|Year : 2022 | Volume
| Issue : 2 | Page : 189-194
Comparative evaluation of stability of mandibular anterior crowding correction done with two different treatment protocols: A retrospective study
Purva Verma, Ravindra Kumar Jain
Department of Orthodontics and Dentofacial Orthopedics, Saveetha Dental College and Hospitals, Saveetha Institute of Medical and Technical Sciences, Saveetha University, Chennai, Tamil Nadu, India
|Date of Submission||23-Sep-2021|
|Date of Decision||16-Feb-2022|
|Date of Acceptance||28-Feb-2022|
|Date of Web Publication||26-Apr-2022|
Dr. Purva Verma
Department of Orthodontics and Dentofacial Orthopedics, Saveetha Dental College and Hospitals, Saveetha Institute of Medical and Technical Sciences, Saveetha University, Chennai 600077, Tamil Nadu
Source of Support: None, Conflict of Interest: None
Aim: To assess and compare 1-year treatment stability after correction of lower anterior crowding with nonextraction approach using passive self-ligation appliance and lower incisor extraction protocol with conventional ligation approach. Materials and Methods: This retrospective study included total 32 subjects. The inclusion criteria of the study were adult subjects with class I skeletal and dental malocclusion with mild-to-moderate mandibular anterior crowding of 4–6 mm. Subjects were divided into two groups: Group A treated with passive self-ligation nonextraction protocol (n = 15) and Group B treated with conventional ligation lower incisor extraction protocol (n = 17). The primary outcomes were the changes in arch dimension and dental crowding at three time points. Changes in intermolar width (IMW), intercanine width (ICW), little’s irregularity index, and mandibular incisor inclination at T0 (pretreatment), T1 (postdebonding), and T2 (1-year postdebonding) were evaluated. Descriptive statistics, normality tests, and intergroup comparison (independent t test) were performed. Results: Change in IMW was similar in both groups with no significant difference at T1 and T2. Change in ICW at T1 was significantly higher in Group A (2.01 mm) than Group B where ICW decreased by 0.94 mm. The relapse in ICW was significantly more in Group A. Difference in relapse of lower incisor crowding and inclination was significant between groups and it was more in Group A (P < .05). Conclusion: Orthodontic treatment with lower incisor extraction protocol with conventionally ligated approach has stable treatment outcomes than with nonextraction approach using passive self-ligation appliance Class I cases with moderate-to-severe mandibular anterior crowding.

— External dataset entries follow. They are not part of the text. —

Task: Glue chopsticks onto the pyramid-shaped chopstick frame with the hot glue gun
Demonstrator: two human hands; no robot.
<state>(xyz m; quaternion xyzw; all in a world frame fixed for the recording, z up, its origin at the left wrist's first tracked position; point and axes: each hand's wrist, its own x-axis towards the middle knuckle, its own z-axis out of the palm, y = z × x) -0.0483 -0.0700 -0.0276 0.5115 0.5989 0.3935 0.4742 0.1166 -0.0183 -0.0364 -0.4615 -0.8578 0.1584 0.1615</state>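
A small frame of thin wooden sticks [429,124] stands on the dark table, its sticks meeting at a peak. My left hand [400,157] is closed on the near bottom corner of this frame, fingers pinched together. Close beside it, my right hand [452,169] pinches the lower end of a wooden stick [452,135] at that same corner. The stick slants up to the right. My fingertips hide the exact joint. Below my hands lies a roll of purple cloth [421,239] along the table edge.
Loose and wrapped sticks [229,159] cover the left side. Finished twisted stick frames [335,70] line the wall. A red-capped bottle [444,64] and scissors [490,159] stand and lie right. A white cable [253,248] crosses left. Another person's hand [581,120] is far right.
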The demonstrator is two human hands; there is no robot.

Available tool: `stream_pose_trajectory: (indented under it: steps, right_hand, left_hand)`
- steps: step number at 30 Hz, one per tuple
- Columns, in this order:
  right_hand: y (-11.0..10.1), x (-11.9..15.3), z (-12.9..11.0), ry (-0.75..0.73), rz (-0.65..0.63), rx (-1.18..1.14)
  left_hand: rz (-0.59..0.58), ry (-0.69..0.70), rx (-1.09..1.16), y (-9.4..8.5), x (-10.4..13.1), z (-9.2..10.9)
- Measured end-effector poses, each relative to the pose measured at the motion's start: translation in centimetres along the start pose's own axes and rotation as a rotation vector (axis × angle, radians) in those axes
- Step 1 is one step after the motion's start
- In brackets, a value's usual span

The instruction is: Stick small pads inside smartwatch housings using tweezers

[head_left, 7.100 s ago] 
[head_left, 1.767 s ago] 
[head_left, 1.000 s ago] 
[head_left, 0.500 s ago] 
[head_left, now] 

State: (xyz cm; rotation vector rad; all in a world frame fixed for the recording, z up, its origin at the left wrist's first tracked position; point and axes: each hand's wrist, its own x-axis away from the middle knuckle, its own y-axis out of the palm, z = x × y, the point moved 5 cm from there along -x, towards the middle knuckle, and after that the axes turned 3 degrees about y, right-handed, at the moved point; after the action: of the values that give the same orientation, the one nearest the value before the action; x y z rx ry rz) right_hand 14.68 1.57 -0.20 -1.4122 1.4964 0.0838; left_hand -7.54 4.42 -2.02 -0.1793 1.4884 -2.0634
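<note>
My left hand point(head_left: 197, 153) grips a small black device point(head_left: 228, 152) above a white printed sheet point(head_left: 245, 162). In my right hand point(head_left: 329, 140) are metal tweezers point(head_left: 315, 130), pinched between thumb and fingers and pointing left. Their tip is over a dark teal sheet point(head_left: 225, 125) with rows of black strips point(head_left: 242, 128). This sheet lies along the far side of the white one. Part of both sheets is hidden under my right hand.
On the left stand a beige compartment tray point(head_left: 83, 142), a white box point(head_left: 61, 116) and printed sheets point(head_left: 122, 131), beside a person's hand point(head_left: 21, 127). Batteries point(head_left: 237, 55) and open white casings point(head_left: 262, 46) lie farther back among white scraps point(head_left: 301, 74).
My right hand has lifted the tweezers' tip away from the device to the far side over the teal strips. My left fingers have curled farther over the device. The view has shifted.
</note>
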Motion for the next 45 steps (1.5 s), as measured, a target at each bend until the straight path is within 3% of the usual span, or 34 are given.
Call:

Keywords: Lower Incisor Extraction, Non-Extraction, Passive Self-ligation, Stability
|How to cite this article:|
Verma P, Jain RK. Comparative evaluation of stability of mandibular anterior crowding correction done with two different treatment protocols: A retrospective study. J Int Oral Health 2022;14:189-94
|How to cite this URL:|
Verma P, Jain RK. Comparative evaluation of stability of mandibular anterior crowding correction done with two different treatment protocols: A retrospective study. J Int Oral Health [serial online] 2022 [cited 2022 Jun 27];14:189-94. Available from: https://www.jioh.org/text.asp?2022/14/2/189/344060
| Introduction|| |
Crowding of the mandibular anterior teeth is a very common clinical finding and can be corrected by orthodontic treatment involving methods of gaining space such as arch expansion, interproximal reduction, or extraction of the lower anteriors. Little’s irregularity index is used to assess dentoalveolar discrepancy in the lower arch at different time points and can be used to assess the long-term stability of the treatment performed.
A nonextraction treatment protocol for managing moderate dental arch crowding can be accomplished by using passive self-ligation brackets. The passive self-ligation bracket system claims to produce low friction and low forces, which leads to ideal biologic tissue response and gives stable treatment results. Combination of passive self-ligation brackets with hi-tech wires causes arch development and alleviates crowding. According to the Damon philosophy, passive self-ligation appliances generate lighter forces that do not supersede the muscular forces of facial muscles, and thereby the peri-oral musculature exerts a lip-bumper-like effect and prevents proclination of lower incisors. Tooth movement occurs along the path of least resistance and the arch expands laterally, posteriorly, and the anterior crowding is alleviated by adaptation of bone and soft tissues. However, these claims have been contradicted by numerous studies.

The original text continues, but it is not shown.